Lizzy could have just slunk home to her temporary base in the Swiss ski resort of Klosters to lick her wounds and plan her next move. But that’s not her style. She was in Nepal, so why not make the most of it? After a shower and a good night’s sleep, she looked around for something else humungous to sink her teeth into. Her first thought wasn’t the trail from Everest to Kathmandu. She’d already done that in 2007, setting a new record of 3 days 2 hours 39 minutes with running partner Stephen Pyke.
Instead she signed up for the Everest Sky Race. Organizer Bruno Poirier had been inviting her to the event for a few years and now here was the perfect opportunity. Starting at the town of Dolakha, the course takes in some of the wildest terrain in the Everest region in nine stages totalling 200 kilometers with 11,000 meters of ascent. The finish line is basecamp for one of Nepal’s most beautiful mountains, Ama Dablam.

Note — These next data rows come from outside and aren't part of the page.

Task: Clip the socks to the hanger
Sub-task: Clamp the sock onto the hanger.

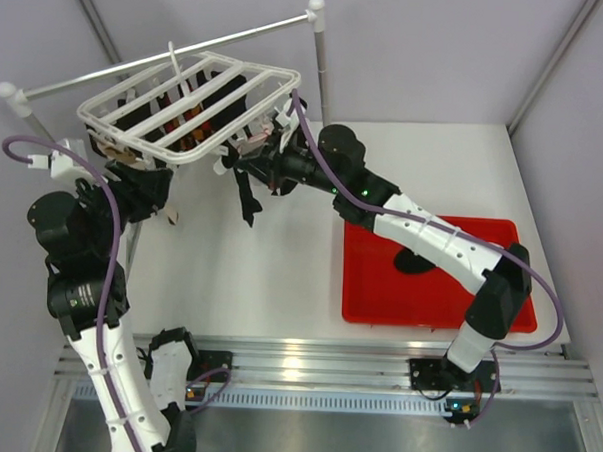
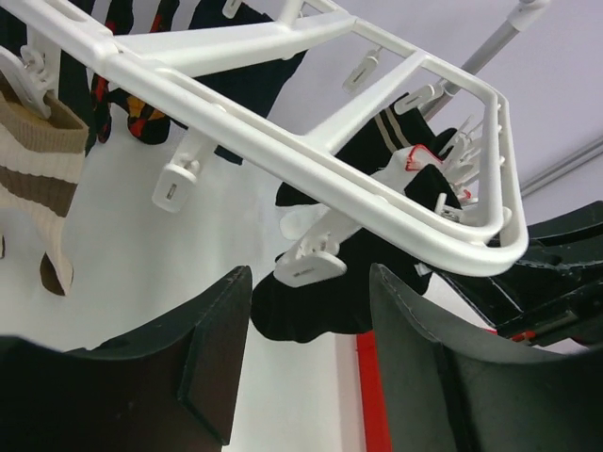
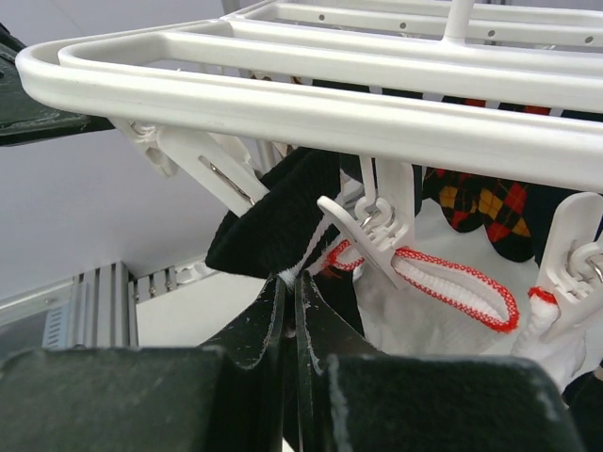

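Note:
The white hanger (image 1: pixel 187 106) hangs from a grey rail, with several socks clipped under it. My right gripper (image 1: pixel 256 165) reaches in under the hanger's right edge and is shut on a black sock (image 1: pixel 246 200) that dangles below it. In the right wrist view its jaws (image 3: pixel 291 282) pinch the sock's (image 3: pixel 273 217) white-edged cuff just below a white clip (image 3: pixel 377 226). My left gripper (image 2: pixel 309 282) stands open beneath the hanger (image 2: pixel 283 155), nothing between its fingers. A white clip (image 2: pixel 311 265) and the black sock (image 2: pixel 311 315) hang just beyond them. Another black sock (image 1: pixel 414 261) lies on the red tray.
The red tray (image 1: pixel 448 298) sits on the table at the right. A brown-beige striped sock (image 2: pixel 38 179) and dark patterned socks (image 2: pixel 141 118) hang at the hanger's left. A white sock with red trim (image 3: pixel 443 306) is clipped next to the right gripper. The grey rail (image 1: pixel 159 62) crosses above.

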Tool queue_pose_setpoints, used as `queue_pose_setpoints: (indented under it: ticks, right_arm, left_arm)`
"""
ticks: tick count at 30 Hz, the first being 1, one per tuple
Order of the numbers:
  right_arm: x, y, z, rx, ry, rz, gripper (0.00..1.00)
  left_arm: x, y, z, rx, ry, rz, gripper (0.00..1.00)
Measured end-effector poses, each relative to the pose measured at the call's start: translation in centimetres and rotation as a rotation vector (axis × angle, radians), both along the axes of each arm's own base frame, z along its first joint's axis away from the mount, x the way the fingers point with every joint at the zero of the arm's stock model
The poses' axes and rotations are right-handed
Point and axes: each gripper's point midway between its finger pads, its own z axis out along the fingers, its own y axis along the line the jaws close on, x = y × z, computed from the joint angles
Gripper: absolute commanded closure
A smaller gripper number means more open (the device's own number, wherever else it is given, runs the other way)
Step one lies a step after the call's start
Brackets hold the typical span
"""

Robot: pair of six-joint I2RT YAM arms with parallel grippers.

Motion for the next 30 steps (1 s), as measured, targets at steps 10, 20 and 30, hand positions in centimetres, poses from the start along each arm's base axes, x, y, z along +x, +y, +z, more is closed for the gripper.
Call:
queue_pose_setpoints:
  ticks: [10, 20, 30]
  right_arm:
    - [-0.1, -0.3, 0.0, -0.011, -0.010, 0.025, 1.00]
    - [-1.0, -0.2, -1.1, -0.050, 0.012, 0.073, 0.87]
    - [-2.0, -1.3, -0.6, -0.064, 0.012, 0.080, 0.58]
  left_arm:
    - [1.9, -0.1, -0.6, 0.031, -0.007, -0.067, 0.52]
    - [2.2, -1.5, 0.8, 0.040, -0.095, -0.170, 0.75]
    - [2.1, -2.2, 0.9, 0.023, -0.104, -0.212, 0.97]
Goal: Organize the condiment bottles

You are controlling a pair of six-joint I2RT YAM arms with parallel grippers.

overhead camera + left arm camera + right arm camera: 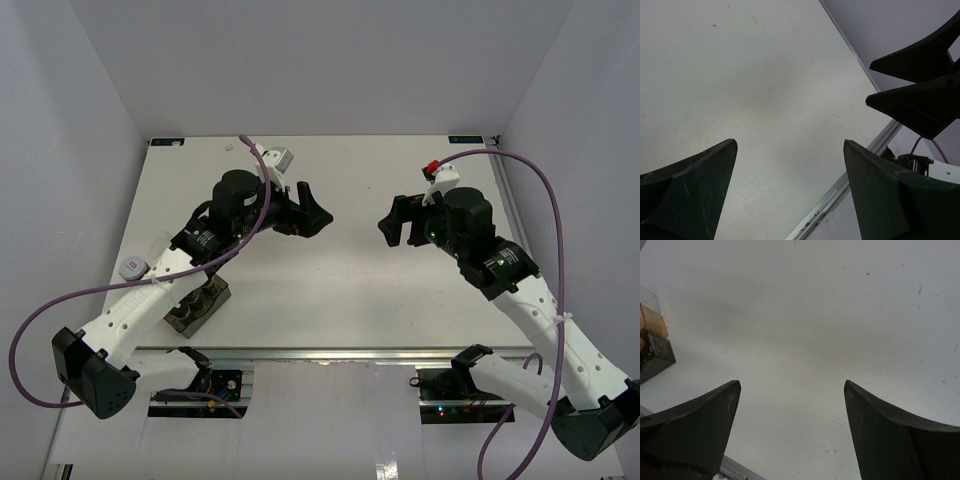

After the seventh stage, and within sight of Everest, Lizzy led the race, but a chest infection she’d picked up in Kathmandu was taking its toll. After reaching the summit of Gokyo Ri at 5350 meters, her lead had been cut to seven minutes, and she lost it next day crossing the Cho La, a pass of 5420 meters, to the eventual winner, local Jorbir Rai, who also won the race in 2008. Hawker finished third, having won four stages, unprecedented success for a foreign athlete in the event. She pronounced herself satisfied with her effort.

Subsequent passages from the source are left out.